Joining the legion of Stubble Bums

This is not me.                This is not me, either.

This is not me. This is not me, either.

By Bill Derby

I had no plans to join the hairy mass of males growing beards or leaving a shaveless week’s growth of stubble coming out my face, but it happened. Mostly, I forgot to shave or didn’t care what I looked like while enjoying a week of beach vacation. Judy didn’t mention it for the first few days. She then noticed my scruffy look while we ate lunch at a nice restaurant.

“Aren’t you shaving this week?” she asked.

“Oh, I haven’t even thought about it, but maybe I’ll just grow a little beard,” I answered. “You know you’ve been getting on me for dropping food on my shirts. Maybe a little facial hair will catch some of my mouth droppings. You know beards are considered ‘nature’s natural napkin,” I added.

She replied, “I don’t like beards and they are sticky.”

Once I had a full beard. This one, I decided, will be a more conservative subtle goatee. “Remember, Judy, our preacher lets his beard grow. It can’t be all bad,” I declared.

It’s been two weeks and I’ve noticed at least half or more of all local males are growing beards or have had them for years. It’s hairy out there in Washington County. Most of the members in our band sport beards or mustaches except our girl singers. My son, Jeff, has had a full beard for a few years. His mom thinks it covers his ‘handsome square jaw.’

I did some research for this column on why men grow beards. Obviously not all physiologists, scientists and even women will agree with their assumptions.

Some of the everyday reasons men grow beards include:

1. Beards look cool- Man I agree with that. Just look at that guy on TV selling beer. He’s ‘the most interesting man in the world. HE’S GOT A BEARD.

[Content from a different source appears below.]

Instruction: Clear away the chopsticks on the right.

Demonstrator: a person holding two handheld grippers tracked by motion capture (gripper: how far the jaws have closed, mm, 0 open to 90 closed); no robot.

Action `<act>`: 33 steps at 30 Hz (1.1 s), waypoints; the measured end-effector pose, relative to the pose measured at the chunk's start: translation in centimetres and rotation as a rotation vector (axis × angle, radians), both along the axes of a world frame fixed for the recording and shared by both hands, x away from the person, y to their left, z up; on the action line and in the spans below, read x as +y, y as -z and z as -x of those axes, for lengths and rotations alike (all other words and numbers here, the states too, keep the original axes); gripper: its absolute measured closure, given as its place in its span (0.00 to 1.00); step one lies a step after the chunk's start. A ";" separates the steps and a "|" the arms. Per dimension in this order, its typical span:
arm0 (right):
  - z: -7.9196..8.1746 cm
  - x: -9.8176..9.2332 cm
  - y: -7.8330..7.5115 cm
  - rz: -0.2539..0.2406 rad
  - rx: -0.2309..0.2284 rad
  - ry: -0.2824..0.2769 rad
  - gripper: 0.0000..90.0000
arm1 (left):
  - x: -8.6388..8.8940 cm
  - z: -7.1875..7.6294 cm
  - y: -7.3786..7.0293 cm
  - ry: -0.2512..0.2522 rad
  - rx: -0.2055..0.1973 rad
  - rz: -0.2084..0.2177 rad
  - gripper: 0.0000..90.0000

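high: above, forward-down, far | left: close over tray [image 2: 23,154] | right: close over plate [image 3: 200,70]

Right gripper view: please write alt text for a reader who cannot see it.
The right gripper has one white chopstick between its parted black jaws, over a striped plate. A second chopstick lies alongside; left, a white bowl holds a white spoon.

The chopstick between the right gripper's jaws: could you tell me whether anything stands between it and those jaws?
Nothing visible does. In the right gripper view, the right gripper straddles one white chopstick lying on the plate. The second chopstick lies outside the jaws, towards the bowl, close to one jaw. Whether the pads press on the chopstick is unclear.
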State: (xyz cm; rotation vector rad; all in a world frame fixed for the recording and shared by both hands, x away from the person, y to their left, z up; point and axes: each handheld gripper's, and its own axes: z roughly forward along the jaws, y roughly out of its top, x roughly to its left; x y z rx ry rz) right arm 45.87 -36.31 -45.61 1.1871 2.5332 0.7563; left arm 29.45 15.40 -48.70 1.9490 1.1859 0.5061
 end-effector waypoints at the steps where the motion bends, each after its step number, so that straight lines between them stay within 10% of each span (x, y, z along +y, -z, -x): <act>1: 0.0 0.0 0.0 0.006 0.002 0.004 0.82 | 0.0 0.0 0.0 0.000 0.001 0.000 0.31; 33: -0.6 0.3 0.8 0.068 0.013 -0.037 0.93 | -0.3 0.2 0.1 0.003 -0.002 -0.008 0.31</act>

2. Another reason—“Someone else suggests it. It’s a journey towards hairy glory. Sometimes all it takes is a little encouragement to change your life for the better and before you know it, you’ll be encouraging friends to do the same.”  No one told me to grow a beard but I felt peer pressure even at age 69.

3. Staying warm: Makes perfect sense if you’ve lived in the frigid north. Look at those sled dog racers in Alaska. If you’ve seen the Iditarod Sled Dog Race you will notice the sled dog drivers’ beards have frozen to their sleds. It helps them hold on around sharp corners.

4. Utter laziness: Many of us fall into this category. It’s a pain shaving every morning. Razor nicks, blood, ingrown hairs, pimples and other obstacles create shaving hazards. The Bro Council has determined lazy is good.

5. Covering up what’s beneath: On some men, hiding one’s face behind a follicle forest is good. Some women may never know what their husbands or boyfriends really look like.

Sometimes Judy will let me use the word, ‘sex’ in my columns. This is one of those times and it’s scientific. The last was in 2003.
According to scientists I found these developments: “They now think they may have solved one of the great mysteries of the age. Why are so many of today’s men growing beards?
“Published in the journal Evolution and Human Behavior, Dr Cyril Grueter and colleagues were investigating the idea that in big societies, male primates have developed increasingly ostentatious ‘badges’ which may enhance male sexual attractiveness to females and give them the edge over other males.” There’s that sex word.

Other physiologists say, “There are women who love men with beards. They consider such men ‘macho’ and can protect them in case of danger. In the natural order of things, women are known to want men who can take care of them. Since a beard is often associated with strength by such women, they are automatically attracted to them.”

There are plenty of other reasons men grow beards too. Here are a couple of more earthy reasons I discovered.

“The answer, according to The University of Western Australia researchers, is because men are feeling under pressure from other men and are attempting to look aggressive by being more flamboyant with their whiskers.”

“In 1969 Freedman reported that female students rated a bearded male face as more masculine, mature, independent, and sophisticated than a non-bearded face. Similarly, both Roll and Verinis (1971) and Kenny and Fletcher (1973) found students to rate a bearded face as more masculine, strong, and sincere, but also more dirty (versus clean). Pancer and Meindl (1978) found beardedness to lead to more positive ratings. However, Feinman and Gill (1977) found their female students to like least a man with a beard.”

Please note the above study was conducted during the ‘Hippie Phase,’ an absolute abstract time in history as indicated complications of long hair and facial growth are listed in the below paragraph.

“Biologists William Hamilton and Marlene Zuk suggested in a 1982 paper in Science that bearded men are advertising their healthy immune systems: Beards, like other body hair, are a known breeding ground for parasites. Recently, they’ve been shown to host bed bugs and sand fleas.”

That’s a major YUK! I plan on washing and shampooing weekly.

If you like to watch professional golf, which most women don’t, you will see a number of players with beards and whiskers. They say it helps their golf swing.

“As I live and die, a better golf swing….that’s the reason for my facial growth, it ain’t to look sexy.”